[Task instructions]: Beneath this instruction is a listing. Transcribe from it only the stretch from the line with "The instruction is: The" through the line with "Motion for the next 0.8", both end lines included, exactly as written.

======

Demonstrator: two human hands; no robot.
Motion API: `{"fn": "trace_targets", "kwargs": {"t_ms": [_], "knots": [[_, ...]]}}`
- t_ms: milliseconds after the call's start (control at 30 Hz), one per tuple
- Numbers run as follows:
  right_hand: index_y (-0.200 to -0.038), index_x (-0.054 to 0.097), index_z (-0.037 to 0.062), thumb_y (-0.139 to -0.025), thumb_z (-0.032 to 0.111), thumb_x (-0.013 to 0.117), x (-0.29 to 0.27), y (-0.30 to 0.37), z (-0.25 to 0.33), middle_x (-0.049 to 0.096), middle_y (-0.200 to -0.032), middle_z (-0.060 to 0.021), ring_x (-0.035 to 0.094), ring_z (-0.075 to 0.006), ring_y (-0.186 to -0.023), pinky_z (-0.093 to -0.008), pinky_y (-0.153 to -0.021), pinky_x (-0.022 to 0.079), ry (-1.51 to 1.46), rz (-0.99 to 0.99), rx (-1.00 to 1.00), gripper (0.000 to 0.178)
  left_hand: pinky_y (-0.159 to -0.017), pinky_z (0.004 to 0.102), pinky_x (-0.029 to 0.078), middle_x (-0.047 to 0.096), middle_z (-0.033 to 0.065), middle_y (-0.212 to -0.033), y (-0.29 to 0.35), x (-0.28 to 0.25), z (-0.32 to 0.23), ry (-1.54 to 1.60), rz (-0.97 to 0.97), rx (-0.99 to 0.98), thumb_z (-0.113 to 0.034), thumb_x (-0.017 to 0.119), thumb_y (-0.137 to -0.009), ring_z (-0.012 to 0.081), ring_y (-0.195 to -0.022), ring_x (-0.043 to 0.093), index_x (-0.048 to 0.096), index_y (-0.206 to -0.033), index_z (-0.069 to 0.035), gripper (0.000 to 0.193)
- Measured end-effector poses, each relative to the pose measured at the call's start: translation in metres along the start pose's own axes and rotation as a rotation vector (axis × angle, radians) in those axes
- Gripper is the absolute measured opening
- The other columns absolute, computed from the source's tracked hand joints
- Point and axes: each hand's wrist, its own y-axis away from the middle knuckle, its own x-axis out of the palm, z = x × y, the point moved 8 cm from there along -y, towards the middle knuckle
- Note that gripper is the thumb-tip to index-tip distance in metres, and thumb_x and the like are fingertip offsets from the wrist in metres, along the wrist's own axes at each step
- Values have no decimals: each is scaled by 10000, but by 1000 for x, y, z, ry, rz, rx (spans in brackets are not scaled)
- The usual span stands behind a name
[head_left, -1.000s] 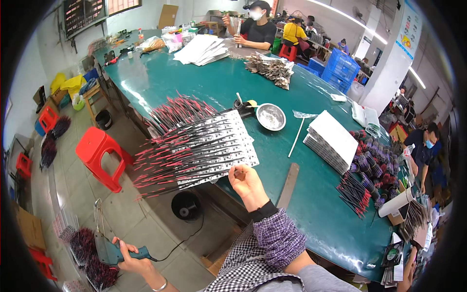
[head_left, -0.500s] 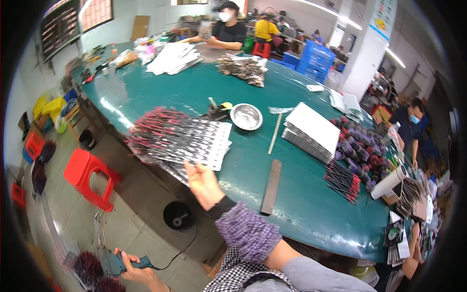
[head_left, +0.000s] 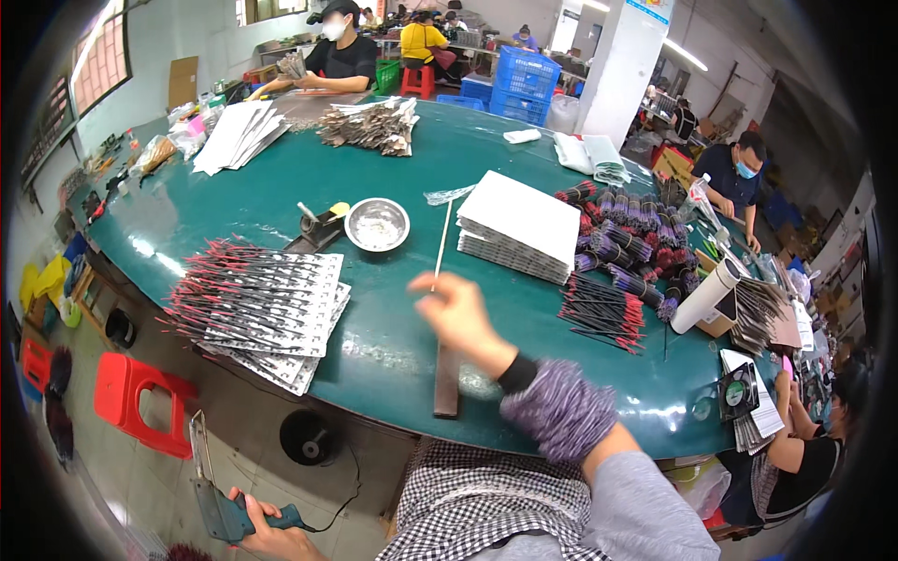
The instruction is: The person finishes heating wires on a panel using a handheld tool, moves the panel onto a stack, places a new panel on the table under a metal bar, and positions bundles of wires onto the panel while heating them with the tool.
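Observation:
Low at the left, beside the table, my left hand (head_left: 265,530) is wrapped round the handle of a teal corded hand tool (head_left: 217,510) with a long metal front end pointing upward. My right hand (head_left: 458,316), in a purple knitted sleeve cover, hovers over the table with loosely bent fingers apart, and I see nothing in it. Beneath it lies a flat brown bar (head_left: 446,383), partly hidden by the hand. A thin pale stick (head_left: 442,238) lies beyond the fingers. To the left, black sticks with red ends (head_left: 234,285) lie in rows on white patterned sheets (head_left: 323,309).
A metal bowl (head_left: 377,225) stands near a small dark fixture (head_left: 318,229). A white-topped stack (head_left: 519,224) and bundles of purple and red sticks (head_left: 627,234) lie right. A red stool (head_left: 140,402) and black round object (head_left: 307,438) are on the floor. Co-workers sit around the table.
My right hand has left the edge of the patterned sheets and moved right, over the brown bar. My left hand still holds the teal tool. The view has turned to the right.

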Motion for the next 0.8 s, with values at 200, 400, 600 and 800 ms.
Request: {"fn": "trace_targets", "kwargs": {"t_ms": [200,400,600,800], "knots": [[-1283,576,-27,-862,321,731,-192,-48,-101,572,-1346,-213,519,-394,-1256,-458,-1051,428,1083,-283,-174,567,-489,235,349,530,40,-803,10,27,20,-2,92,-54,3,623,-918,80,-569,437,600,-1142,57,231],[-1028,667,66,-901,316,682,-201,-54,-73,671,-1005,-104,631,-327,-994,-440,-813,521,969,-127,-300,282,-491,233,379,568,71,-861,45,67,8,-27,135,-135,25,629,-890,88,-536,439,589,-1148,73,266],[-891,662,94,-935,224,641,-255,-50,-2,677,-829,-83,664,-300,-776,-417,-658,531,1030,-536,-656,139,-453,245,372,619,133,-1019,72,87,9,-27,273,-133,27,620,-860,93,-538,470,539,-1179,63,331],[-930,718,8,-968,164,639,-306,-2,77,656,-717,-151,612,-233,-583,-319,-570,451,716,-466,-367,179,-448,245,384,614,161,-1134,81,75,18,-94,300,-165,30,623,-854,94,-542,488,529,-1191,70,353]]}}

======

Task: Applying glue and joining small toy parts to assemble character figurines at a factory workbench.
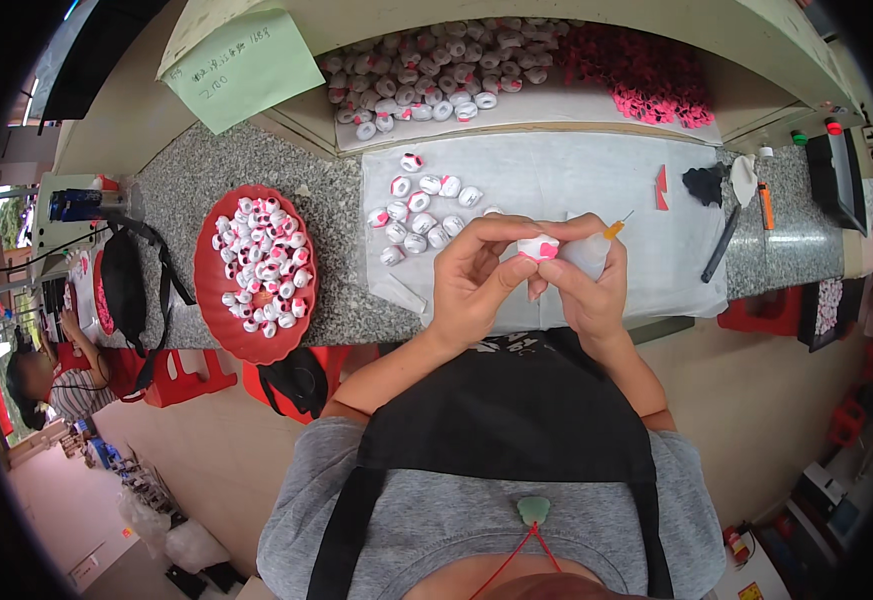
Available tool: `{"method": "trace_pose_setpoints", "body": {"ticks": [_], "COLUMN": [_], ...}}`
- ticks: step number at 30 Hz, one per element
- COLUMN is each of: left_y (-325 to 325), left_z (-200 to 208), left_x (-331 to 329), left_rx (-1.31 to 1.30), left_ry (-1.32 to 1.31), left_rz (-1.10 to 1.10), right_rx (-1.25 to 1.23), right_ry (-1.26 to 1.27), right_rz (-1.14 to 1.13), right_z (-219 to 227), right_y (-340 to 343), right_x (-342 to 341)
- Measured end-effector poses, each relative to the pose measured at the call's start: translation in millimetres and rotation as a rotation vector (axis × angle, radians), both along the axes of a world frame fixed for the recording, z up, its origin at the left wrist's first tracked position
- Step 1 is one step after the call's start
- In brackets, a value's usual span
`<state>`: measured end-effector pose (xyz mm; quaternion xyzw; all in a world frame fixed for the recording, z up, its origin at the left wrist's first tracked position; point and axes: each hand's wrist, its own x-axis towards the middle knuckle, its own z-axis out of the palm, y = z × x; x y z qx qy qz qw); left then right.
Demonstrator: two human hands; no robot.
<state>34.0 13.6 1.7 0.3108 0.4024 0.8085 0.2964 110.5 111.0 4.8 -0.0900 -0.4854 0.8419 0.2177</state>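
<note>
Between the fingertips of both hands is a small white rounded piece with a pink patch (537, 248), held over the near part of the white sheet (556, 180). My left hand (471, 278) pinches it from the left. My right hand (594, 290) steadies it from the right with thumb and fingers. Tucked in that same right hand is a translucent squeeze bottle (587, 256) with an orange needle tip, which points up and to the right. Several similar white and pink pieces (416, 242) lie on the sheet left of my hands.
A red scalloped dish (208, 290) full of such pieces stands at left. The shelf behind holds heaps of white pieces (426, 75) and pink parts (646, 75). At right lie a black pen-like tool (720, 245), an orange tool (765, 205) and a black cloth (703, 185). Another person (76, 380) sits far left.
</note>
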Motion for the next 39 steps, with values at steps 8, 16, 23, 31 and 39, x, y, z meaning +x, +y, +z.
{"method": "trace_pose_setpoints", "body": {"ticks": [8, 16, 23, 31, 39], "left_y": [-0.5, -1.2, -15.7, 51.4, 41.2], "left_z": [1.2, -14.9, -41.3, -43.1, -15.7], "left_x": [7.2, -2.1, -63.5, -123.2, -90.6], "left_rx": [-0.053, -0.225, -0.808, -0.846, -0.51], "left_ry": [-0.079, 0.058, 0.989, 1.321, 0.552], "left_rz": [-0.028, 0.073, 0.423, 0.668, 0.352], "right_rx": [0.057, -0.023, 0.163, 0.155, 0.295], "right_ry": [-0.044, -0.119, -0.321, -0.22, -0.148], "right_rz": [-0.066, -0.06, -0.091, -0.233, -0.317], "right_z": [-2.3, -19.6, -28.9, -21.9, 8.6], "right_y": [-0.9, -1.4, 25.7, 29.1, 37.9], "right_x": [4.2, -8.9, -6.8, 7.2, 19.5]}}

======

[Your response]:
The instruction is: The person finishes heating wires on a panel using a handheld tool, moves the panel onto a stack, places a new panel on the table under a metal bar, and positions bundles of wires onto the panel while heating them with the tool.
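Observation:
Low at the left, beside the table, my left hand (head_left: 265,530) is wrapped round the handle of a teal corded hand tool (head_left: 217,510) with a long metal front end pointing upward. My right hand (head_left: 458,316), in a purple knitted sleeve cover, hovers over the table with loosely bent fingers apart, and I see nothing in it. Beneath it lies a flat brown bar (head_left: 446,383), partly hidden by the hand. A thin pale stick (head_left: 442,238) lies beyond the fingers. To the left, black sticks with red ends (head_left: 234,285) lie in rows on white patterned sheets (head_left: 323,309).
A metal bowl (head_left: 377,225) stands near a small dark fixture (head_left: 318,229). A white-topped stack (head_left: 519,224) and bundles of purple and red sticks (head_left: 627,234) lie right. A red stool (head_left: 140,402) and black round object (head_left: 307,438) are on the floor. Co-workers sit around the table.
My right hand has left the edge of the patterned sheets and moved right, over the brown bar. My left hand still holds the teal tool. The view has turned to the right.
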
Motion for the next 0.8 s, with values at 200, 400, 600 and 800 ms.

For this exercise, the work is now complete.